Using the records below, output the stretch that opens with the line containing "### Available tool" and closes with the line containing "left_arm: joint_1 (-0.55", exactly and including both lines, with nothing more.

Start of Block

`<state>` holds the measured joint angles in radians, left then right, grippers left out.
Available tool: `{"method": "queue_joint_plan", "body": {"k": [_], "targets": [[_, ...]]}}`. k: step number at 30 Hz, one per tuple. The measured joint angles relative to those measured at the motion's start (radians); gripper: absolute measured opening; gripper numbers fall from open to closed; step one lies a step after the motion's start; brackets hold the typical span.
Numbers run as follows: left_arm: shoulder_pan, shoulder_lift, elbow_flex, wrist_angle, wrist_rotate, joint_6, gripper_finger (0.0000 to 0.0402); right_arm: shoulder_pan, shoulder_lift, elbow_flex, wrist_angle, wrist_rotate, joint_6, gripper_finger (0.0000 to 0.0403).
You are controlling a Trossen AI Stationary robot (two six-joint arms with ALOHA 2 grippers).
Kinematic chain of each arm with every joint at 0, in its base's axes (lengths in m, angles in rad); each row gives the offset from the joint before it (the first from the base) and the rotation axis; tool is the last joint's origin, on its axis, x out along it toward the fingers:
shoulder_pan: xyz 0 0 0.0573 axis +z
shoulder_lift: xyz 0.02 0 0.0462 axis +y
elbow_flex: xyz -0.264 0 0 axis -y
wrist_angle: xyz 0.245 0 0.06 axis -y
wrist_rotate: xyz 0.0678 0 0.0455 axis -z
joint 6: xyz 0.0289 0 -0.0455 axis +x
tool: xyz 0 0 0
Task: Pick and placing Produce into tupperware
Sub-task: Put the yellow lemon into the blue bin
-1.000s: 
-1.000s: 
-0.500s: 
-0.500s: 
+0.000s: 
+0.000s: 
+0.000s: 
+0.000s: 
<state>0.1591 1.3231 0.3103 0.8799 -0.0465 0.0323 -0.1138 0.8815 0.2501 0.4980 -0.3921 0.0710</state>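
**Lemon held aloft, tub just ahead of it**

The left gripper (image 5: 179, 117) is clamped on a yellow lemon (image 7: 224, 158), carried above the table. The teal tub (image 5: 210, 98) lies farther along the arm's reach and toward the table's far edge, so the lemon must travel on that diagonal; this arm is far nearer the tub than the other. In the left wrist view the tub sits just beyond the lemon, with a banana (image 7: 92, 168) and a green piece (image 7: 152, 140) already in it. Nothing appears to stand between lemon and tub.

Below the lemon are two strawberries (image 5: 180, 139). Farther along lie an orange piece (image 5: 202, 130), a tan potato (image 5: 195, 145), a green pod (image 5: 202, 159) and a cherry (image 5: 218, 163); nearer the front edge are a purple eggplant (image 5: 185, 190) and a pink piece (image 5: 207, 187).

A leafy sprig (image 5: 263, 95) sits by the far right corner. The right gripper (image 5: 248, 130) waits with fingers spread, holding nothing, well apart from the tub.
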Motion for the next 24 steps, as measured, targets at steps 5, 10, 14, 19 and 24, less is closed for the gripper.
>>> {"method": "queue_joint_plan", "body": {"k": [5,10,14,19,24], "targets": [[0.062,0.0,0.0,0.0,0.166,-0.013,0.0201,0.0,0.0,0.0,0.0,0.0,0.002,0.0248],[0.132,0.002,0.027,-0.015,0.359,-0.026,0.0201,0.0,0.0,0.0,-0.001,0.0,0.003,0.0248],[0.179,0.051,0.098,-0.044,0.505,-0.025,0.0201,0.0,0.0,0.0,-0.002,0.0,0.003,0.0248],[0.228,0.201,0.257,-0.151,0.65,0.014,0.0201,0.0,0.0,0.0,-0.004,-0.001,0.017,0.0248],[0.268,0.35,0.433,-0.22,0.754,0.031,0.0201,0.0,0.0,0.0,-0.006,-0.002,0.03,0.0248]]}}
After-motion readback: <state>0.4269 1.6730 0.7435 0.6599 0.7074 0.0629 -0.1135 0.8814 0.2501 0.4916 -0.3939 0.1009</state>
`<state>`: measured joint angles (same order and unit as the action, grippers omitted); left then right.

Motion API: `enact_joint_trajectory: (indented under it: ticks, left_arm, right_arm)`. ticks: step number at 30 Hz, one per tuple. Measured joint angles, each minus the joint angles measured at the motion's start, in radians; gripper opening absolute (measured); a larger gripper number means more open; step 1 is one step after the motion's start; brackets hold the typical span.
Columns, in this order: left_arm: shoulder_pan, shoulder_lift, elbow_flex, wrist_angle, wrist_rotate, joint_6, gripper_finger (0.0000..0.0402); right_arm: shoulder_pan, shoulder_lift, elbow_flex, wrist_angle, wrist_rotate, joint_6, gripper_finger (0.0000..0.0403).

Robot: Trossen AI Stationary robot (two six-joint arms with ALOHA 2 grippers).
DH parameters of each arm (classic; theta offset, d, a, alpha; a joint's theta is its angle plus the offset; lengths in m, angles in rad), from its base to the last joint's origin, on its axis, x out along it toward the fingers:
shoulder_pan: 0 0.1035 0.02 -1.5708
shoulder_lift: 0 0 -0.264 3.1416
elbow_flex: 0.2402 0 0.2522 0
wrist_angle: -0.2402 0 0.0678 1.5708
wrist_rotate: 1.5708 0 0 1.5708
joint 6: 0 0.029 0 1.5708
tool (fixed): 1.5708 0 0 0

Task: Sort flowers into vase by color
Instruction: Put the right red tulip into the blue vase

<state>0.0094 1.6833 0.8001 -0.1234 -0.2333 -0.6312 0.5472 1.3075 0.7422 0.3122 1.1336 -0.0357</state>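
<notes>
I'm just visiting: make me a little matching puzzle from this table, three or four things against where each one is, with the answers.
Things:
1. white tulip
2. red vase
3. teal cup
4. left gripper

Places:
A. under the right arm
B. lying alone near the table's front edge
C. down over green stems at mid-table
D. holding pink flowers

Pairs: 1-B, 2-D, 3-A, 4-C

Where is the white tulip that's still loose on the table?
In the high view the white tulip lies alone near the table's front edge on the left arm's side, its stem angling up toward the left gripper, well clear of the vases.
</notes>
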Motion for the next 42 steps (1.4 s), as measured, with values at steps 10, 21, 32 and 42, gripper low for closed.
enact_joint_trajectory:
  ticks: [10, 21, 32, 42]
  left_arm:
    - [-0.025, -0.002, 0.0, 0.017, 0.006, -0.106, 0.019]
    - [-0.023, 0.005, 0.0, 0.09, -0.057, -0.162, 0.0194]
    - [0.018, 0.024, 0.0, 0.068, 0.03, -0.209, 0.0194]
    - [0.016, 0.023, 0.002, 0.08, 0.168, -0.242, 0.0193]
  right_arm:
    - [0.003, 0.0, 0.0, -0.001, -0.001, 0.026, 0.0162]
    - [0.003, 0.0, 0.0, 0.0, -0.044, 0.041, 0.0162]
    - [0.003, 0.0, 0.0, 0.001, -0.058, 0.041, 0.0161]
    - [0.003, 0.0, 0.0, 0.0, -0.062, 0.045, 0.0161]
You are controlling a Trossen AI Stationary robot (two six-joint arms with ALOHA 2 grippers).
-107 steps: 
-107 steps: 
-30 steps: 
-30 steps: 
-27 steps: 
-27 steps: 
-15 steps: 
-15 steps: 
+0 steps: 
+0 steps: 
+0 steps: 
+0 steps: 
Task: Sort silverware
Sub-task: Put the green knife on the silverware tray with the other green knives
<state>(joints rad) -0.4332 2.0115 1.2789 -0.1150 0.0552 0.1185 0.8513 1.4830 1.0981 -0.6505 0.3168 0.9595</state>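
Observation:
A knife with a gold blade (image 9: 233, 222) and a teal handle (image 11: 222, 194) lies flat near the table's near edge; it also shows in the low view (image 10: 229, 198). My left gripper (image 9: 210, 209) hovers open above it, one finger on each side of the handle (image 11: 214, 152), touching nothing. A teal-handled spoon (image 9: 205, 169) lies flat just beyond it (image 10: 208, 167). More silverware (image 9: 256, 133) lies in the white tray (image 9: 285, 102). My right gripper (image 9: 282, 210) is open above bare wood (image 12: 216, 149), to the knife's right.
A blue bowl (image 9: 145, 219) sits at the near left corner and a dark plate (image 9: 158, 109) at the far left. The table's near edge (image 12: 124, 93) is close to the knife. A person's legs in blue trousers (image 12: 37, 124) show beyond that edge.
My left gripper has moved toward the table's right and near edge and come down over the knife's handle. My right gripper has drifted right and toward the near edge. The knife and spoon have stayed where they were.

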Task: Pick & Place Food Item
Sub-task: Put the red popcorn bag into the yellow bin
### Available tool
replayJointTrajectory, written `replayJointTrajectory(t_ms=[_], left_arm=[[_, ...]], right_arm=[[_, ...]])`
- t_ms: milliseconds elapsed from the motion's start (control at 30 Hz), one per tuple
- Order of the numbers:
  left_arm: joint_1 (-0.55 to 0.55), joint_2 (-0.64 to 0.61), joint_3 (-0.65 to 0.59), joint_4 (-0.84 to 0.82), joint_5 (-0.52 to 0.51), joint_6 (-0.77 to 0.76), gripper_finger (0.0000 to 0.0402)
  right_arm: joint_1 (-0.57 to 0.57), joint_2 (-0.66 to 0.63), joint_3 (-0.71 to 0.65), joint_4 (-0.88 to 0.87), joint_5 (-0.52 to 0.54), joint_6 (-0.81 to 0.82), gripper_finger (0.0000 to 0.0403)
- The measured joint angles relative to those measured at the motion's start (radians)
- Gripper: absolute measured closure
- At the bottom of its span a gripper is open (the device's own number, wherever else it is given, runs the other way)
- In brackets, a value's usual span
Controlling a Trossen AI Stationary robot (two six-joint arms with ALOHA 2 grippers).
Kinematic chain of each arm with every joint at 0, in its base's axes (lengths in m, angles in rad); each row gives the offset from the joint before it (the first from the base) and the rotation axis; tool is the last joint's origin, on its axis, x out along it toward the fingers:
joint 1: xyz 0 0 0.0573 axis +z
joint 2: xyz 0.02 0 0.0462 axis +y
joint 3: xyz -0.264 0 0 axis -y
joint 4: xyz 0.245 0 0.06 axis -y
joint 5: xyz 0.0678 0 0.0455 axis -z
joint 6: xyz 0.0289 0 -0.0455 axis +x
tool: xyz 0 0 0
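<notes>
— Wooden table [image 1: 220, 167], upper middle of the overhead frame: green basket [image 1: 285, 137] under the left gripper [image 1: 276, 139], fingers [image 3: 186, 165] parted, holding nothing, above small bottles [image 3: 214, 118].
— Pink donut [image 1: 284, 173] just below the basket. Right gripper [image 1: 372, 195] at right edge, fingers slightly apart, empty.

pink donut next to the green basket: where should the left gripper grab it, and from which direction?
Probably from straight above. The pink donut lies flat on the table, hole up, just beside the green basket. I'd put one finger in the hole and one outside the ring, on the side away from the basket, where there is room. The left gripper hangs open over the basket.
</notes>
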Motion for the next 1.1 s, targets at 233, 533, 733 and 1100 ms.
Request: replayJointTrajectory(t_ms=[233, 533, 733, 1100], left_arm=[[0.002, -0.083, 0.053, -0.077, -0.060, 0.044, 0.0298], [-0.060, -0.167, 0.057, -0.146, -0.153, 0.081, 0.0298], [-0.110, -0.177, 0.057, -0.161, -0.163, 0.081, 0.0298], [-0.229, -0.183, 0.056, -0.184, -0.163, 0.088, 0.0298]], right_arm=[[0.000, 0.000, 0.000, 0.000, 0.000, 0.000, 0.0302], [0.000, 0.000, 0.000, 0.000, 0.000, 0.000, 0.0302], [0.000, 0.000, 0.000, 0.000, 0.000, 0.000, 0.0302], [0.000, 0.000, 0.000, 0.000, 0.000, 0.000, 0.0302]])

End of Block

**OUTPUT OF THE EXERCISE:**
### Available tool
replayJointTrajectory, written `replayJointTrajectory(t_ms=[_], left_arm=[[_, ...]], right_arm=[[_, ...]])`
- t_ms: milliseconds elapsed from the motion's start (control at 30 Hz), one per tuple
- Order of the numbers:
  left_arm: joint_1 (-0.55 to 0.55), joint_2 (-0.64 to 0.61), joint_3 (-0.65 to 0.59), joint_4 (-0.84 to 0.82), joint_5 (-0.52 to 0.51), joint_6 (-0.77 to 0.76), gripper_finger (0.0000 to 0.0402)

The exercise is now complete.